From the line with "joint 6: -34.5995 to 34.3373" to the line with "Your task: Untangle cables", output every line below exactly, both ends included. Skip the pictures.

- **Provided data**:
§ §

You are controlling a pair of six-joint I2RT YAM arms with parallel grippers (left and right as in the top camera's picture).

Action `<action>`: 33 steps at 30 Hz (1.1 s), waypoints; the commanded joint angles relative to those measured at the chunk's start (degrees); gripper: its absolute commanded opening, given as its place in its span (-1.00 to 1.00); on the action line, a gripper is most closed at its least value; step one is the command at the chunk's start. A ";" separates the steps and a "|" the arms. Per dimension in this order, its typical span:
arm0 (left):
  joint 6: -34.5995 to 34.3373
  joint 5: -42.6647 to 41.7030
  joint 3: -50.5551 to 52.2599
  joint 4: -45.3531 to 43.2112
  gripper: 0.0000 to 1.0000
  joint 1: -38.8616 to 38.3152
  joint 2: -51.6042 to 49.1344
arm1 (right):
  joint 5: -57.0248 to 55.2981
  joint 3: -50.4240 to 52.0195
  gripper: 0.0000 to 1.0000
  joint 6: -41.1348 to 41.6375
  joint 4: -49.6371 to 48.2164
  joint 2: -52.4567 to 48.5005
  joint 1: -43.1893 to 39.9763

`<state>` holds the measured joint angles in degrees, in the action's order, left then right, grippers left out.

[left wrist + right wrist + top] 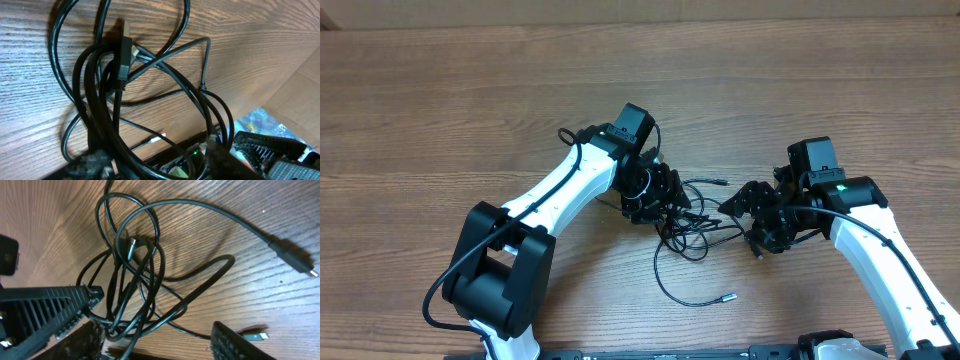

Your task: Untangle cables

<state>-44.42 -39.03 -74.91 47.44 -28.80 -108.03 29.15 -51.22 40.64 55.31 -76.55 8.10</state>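
Note:
The cables (685,222) are thin black cords knotted in one tangle on the wooden table between my two grippers. One loop trails toward the front and ends in a silver-tipped plug (727,296). My left gripper (660,200) is at the tangle's left side. In the left wrist view its fingers (157,165) stand wide apart, with several strands of the cables (150,90) running between them. My right gripper (740,205) is at the tangle's right side. Its fingers (157,342) are open, with cable loops (135,280) by the left finger. A black plug (295,262) lies free.
The wooden table (470,110) reaches to its far edge at the top of the overhead view. Both arm bases stand at the front edge. The left arm's ribbed finger (40,310) shows close by in the right wrist view.

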 commanded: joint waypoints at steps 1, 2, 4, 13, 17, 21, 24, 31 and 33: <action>-1.09 1.25 0.63 -0.35 -0.16 -0.11 -0.46 | -0.13 0.28 0.31 0.11 -0.46 -0.07 1.64; -1.38 2.16 0.63 -0.87 -0.34 -0.13 -0.46 | -0.15 0.28 0.31 0.11 -0.70 -0.07 2.38; -1.49 2.12 0.61 -3.08 -0.92 -0.13 -0.46 | -0.50 0.28 0.30 0.55 -1.99 -0.07 4.52; -1.51 1.11 0.37 -8.85 -0.92 0.07 -0.42 | -4.17 0.28 0.12 8.76 -7.13 -0.07 11.10; -1.49 -1.55 0.17 -10.60 -0.92 0.17 -0.39 | -4.35 0.28 0.12 9.14 -7.45 -0.09 13.14; -1.95 -3.32 0.07 -12.50 -0.92 0.28 -0.39 | -7.34 0.28 0.12 9.09 -7.52 -0.09 14.84; -1.97 -5.88 0.04 -14.47 -0.92 0.31 -0.39 | -14.58 0.28 0.04 8.35 -7.50 -0.09 15.21; -1.90 -10.32 -0.98 -17.75 -0.92 1.14 -0.07 | -17.46 0.28 -0.12 7.63 -7.96 -0.09 15.21; -1.90 -11.74 -1.46 -17.75 -0.92 1.14 -0.07 | -18.64 0.28 -0.12 7.63 -8.90 -0.09 15.21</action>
<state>-45.76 -45.69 -74.63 30.04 -28.08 -108.03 14.33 -51.20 48.47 47.40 -76.55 23.07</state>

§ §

- **Answer space**:
  joint 6: -34.5995 to 34.3373
  joint 5: -42.6647 to 41.7030
  joint 3: -50.5551 to 52.2599
  joint 4: -45.3531 to 43.2112
  gripper: 0.0000 to 1.0000
  joint 1: -38.8616 to 38.3152
  joint 2: -51.6042 to 49.1344
arm1 (right):
  joint 5: -57.0248 to 55.2981
  joint 3: -50.4240 to 52.0195
  gripper: 0.0000 to 1.0000
  joint 6: -41.1348 to 41.6375
  joint 4: -49.6371 to 48.2164
  joint 2: -52.4567 to 48.5005
  joint 1: -43.1893 to 39.9763

`<state>` holds the measured joint angles in degrees, in the action's order, left then right, grippers left out.

[left wrist + right wrist + top] 

Your task: Untangle cables

The output above is the complete answer.